# [Task to complete]
Below are records with pictures. Transcribe exactly, and only, the lines from the line with "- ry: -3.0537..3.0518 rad" to the line with "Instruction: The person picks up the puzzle", both ends included, but not the pictures.

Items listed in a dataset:
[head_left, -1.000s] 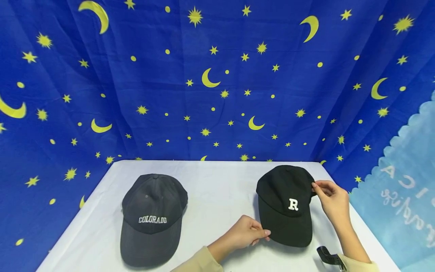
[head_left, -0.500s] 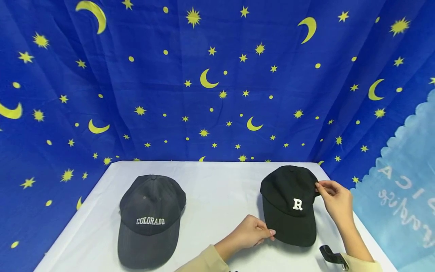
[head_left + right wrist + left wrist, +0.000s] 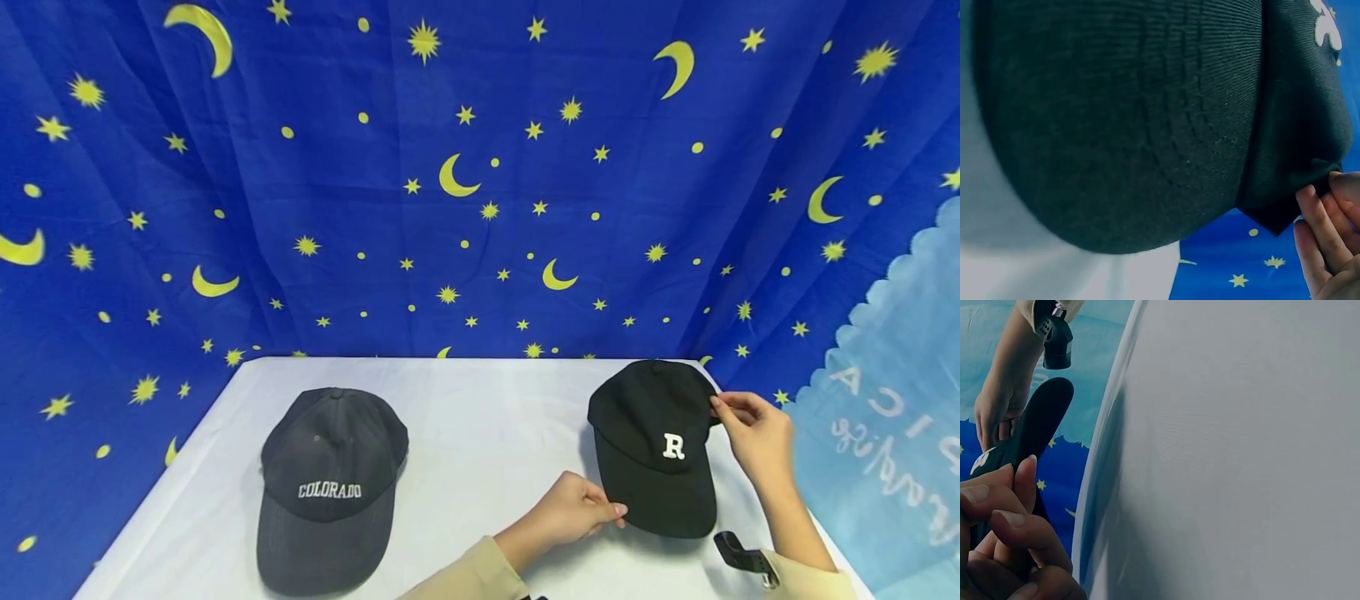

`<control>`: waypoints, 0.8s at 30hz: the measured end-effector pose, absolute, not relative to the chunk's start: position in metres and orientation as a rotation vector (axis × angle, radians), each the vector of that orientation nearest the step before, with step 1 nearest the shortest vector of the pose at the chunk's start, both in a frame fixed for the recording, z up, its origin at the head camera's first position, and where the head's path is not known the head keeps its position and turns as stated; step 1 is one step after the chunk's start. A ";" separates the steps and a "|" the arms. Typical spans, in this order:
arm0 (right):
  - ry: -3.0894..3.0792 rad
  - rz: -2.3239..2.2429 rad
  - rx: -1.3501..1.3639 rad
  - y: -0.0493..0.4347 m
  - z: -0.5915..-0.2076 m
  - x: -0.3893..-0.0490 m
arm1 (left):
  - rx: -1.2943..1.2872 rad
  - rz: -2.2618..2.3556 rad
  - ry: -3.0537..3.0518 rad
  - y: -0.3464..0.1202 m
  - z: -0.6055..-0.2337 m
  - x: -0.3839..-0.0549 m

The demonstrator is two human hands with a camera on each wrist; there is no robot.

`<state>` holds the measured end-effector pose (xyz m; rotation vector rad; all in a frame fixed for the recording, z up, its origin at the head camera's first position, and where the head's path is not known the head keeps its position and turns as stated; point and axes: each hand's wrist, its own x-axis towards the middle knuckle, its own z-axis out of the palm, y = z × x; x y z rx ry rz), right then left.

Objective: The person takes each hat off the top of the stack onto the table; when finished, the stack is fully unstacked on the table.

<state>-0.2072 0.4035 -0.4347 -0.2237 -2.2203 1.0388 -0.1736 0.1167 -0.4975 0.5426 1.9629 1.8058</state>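
A black baseball cap with a white letter R is at the right of the table, its brim toward me. My left hand pinches the left edge of the brim between thumb and fingers. At the cap's right side, my right hand pinches the lower edge of the crown. In the right wrist view the brim fills much of the picture, with the right fingertips at the crown's edge. The left wrist view shows the brim edge-on above the left fingers, raised over the table.
A dark grey cap lettered COLORADO lies on the left of the white table, brim toward me. Behind stands a blue curtain with yellow moons and stars. Light blue cloth hangs at the right. A black device is strapped at the right wrist.
Both hands have shifted the black cap to the right, and slightly away from me, keeping their grip on it. The grey cap stays put on the table; the head view has turned slightly.
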 end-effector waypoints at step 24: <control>-2.335 0.893 -0.322 0.432 -0.441 -0.205 | 0.556 1.758 2.091 0.147 -0.499 -0.169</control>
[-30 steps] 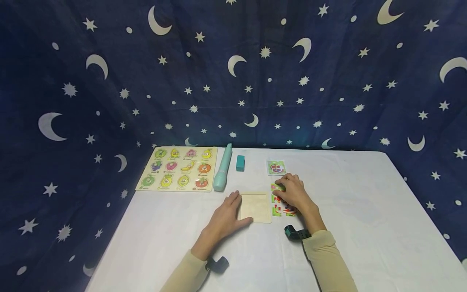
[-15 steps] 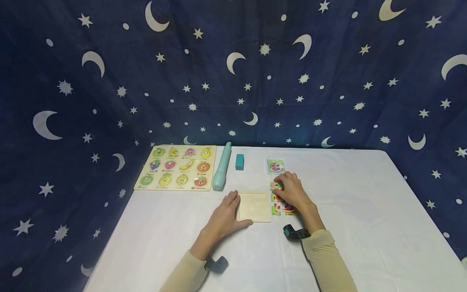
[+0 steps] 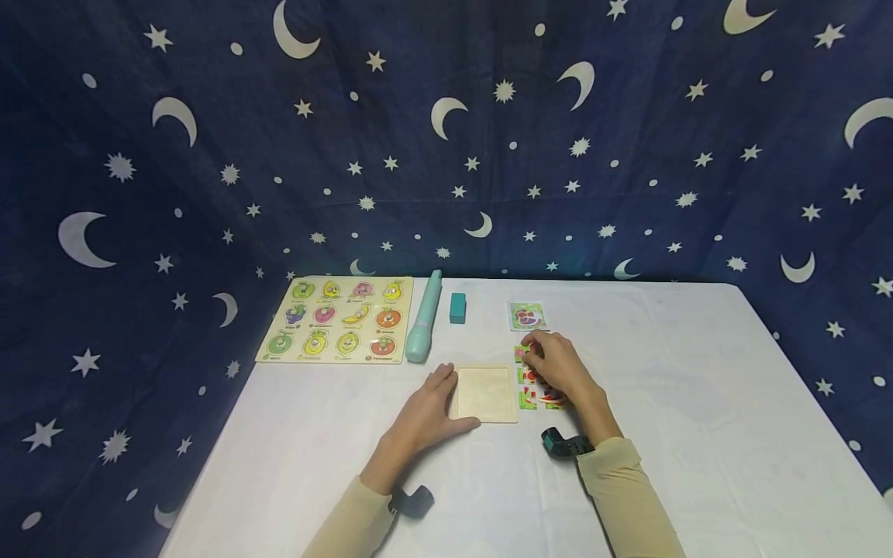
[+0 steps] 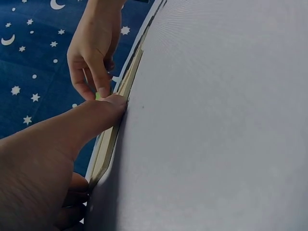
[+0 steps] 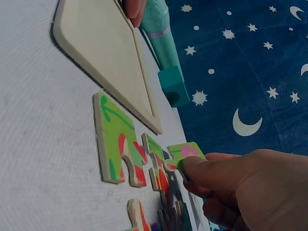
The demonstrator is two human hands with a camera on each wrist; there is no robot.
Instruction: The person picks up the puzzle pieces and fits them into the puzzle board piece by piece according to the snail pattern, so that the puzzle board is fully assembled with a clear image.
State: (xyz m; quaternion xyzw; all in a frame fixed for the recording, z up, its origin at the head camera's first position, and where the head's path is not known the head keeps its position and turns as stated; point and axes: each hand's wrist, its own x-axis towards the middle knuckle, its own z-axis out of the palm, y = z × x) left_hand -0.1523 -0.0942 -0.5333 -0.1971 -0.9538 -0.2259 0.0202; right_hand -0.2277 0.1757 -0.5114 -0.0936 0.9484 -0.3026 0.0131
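Right hand (image 3: pixel 560 370): thumb and forefinger pinch a green puzzle piece (image 5: pixel 184 150) with a pink mark; whether it is clear of the table, cannot tell. Left hand (image 3: pixel 427 415): fingers extended, thumb spread apart, touching the left and near edges of a square wooden tray (image 3: pixel 488 421). Beige sleeves (image 3: pixel 631 480) on both arms, a dark wrist camera (image 3: pixel 558 443) at each wrist. More loose pieces (image 3: pixel 528 398), green and red, lie beside the tray's right edge, some partly hidden under the right hand. Farther back: a square fruit picture (image 3: pixel 526 316) beyond the right hand, a teal block (image 3: pixel 457 308), a turquoise tapered stick (image 3: pixel 424 318) and, at far left, a pale board (image 3: pixel 366 341) with rows of fruit figures. Surface: a table (image 3: pixel 698 434) under a white, faintly creased cover. Room: dark blue cloth (image 3: pixel 391 116) with pale moons, stars and dots hangs behind the table and along its sides. Position: the pinched piece sits at the right hand's fingertips, on that hand's left side, near the tray's far right corner and apart from the left hand
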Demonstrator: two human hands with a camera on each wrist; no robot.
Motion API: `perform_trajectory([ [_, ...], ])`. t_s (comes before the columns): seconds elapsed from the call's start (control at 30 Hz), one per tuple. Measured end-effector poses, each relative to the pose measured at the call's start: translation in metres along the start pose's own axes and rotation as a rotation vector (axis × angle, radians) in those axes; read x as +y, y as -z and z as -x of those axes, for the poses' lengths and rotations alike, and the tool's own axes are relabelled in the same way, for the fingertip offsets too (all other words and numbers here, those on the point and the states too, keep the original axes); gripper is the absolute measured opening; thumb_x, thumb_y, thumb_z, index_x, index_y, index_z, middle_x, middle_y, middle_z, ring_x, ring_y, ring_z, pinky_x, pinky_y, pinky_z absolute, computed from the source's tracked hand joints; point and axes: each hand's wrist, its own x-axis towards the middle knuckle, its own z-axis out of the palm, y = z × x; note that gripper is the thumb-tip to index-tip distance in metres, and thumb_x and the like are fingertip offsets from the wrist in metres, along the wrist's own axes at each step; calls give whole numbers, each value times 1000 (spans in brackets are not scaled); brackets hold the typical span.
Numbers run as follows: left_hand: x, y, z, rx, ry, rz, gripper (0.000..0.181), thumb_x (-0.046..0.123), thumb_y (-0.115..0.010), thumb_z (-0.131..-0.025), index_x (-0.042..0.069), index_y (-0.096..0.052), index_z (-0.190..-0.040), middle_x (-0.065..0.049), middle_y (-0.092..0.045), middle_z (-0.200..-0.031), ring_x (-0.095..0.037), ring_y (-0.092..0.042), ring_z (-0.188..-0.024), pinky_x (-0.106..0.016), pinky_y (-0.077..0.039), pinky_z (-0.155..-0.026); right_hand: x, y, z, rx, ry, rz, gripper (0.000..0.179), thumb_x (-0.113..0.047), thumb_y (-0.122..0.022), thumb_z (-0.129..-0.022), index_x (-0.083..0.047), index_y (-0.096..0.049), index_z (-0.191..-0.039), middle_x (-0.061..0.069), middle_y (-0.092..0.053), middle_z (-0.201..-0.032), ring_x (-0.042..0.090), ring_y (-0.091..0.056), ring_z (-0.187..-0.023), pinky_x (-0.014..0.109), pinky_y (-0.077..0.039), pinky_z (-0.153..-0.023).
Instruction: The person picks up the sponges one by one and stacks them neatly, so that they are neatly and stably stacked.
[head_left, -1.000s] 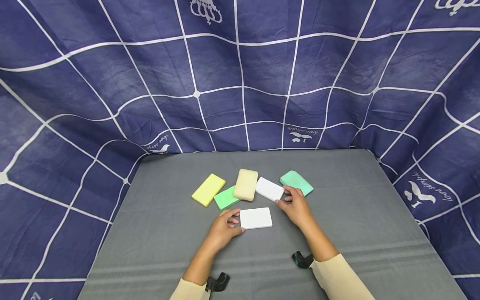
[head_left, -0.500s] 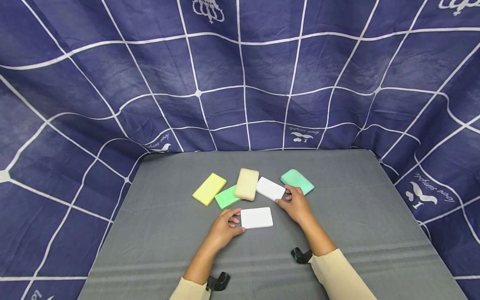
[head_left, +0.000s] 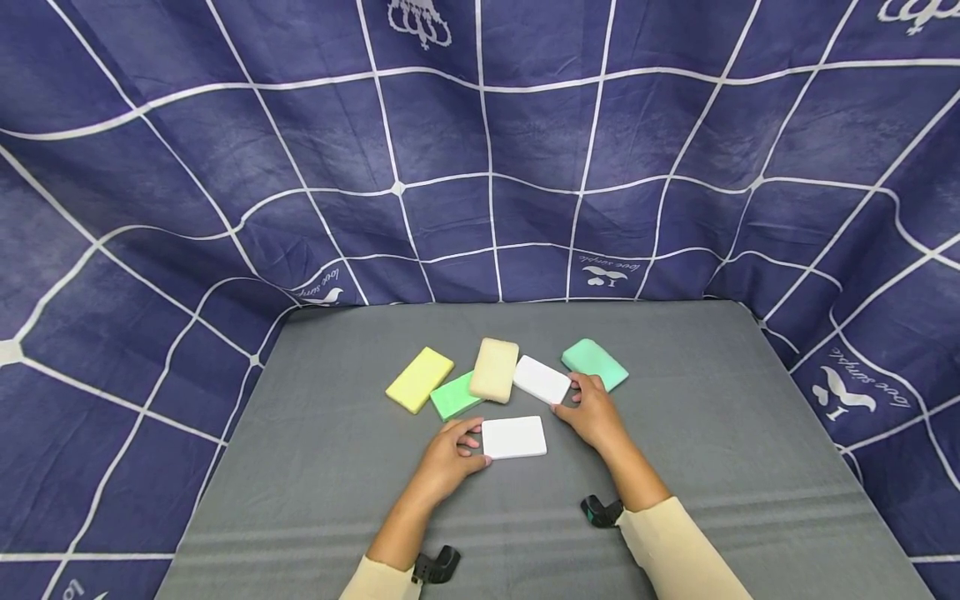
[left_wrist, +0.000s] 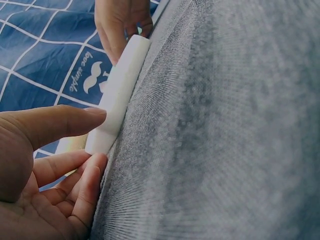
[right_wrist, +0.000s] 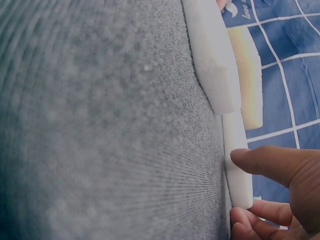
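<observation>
The person's left hand [head_left: 444, 460] has its grip on the left end of the nearer white block [head_left: 514, 437], thumb on one long edge and fingers on the other; the block lies flat on the grey surface [head_left: 337, 483]. The right hand [head_left: 595, 418] likewise pinches the right end of the farther white block [head_left: 542, 380], which sits slightly aslant behind the first. Just left of that block is a cream block [head_left: 494, 370], overlapping the right end of a green block [head_left: 453, 397]. A yellow block [head_left: 419, 380] lies beside the green one, on its left. A teal block [head_left: 595, 364] rests just beyond the right hand's fingers. A blue curtain [head_left: 532, 133] with white lines hangs behind.
</observation>
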Motion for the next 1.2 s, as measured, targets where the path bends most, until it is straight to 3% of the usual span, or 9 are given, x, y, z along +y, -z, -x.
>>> perform_trajectory([
  [0.33,-6,-1,0,1,-37,26,60,4,-84,-77,2,-63,-133,-12,-64,-120,-20,-62,-98,-24,-53,-79,3,-1,-1,-9,-1,8,63,-20,-82,-84,2,-54,-136,17,-54,-126,29,-61,-106,42,-51,-86],
  [0.67,-4,-1,0,0,-29,16,59,6,-83,-78,4,-63,-134,-10,-64,-120,-18,-61,-97,-22,-52,-79,1,5,5,-4,-52,-58,59,-20,-80,-85,-1,-55,-136,16,-55,-125,29,-62,-107,43,-51,-87],
  [1.2,-3,-1,-1,4,-30,-1,59,6,-83,-78,4,-63,-134,-9,-64,-119,-17,-61,-96,-23,-52,-79,4,18,14,42,-61,-94,59,-18,-77,-87,-1,-53,-137,18,-53,-126,30,-64,-106,37,-52,-86],
])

# [Response to the task]
  - ry: -3.0537..3.0518 rad
  - y: -0.3464..0.1202 m
  - z: -0.6055..-0.2337 m
  - x: -0.3839..-0.0549 m

The demonstrator is two human hands with a camera on each wrist; there is no robot.

`<state>` holds the measured end-effector pose (xyz m; rotation vector rad; all in a frame fixed for the recording, z up, its origin at the head camera's first position, and where the head's path is not known the head keeps its position and turns as stated; point and axes: each hand's wrist, its own x-axis towards the middle knuckle, its own z-axis out of the palm, y = z × x; x y z rx ry rz), right then left.

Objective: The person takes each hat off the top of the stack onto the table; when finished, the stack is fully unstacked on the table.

<state>-0.2072 0.4035 -0.4347 -0.2237 -2.2203 1.0388 -0.1736 0.1167 -0.4975 0.5426 1.9629 1.8058</state>
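A black baseball cap with a white letter R is at the right of the table, its brim toward me. My left hand pinches the left edge of the brim between thumb and fingers. At the cap's right side, my right hand pinches the lower edge of the crown. In the right wrist view the brim fills much of the picture, with the right fingertips at the crown's edge. The left wrist view shows the brim edge-on above the left fingers, raised over the table.
A dark grey cap lettered COLORADO lies on the left of the white table, brim toward me. Behind stands a blue curtain with yellow moons and stars. Light blue cloth hangs at the right. A black device is strapped at the right wrist.
Both hands have shifted the black cap to the right, and slightly away from me, keeping their grip on it. The grey cap stays put on the table; the head view has turned slightly.
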 end-effector waypoints at step 24: <control>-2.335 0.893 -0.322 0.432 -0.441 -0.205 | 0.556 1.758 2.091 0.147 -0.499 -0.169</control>
[-30 steps] 
[-15 steps] 
[+0 steps] 
[+0 steps] 
[+0 steps] 
The demonstrator is two human hands with a camera on each wrist; there is no robot.
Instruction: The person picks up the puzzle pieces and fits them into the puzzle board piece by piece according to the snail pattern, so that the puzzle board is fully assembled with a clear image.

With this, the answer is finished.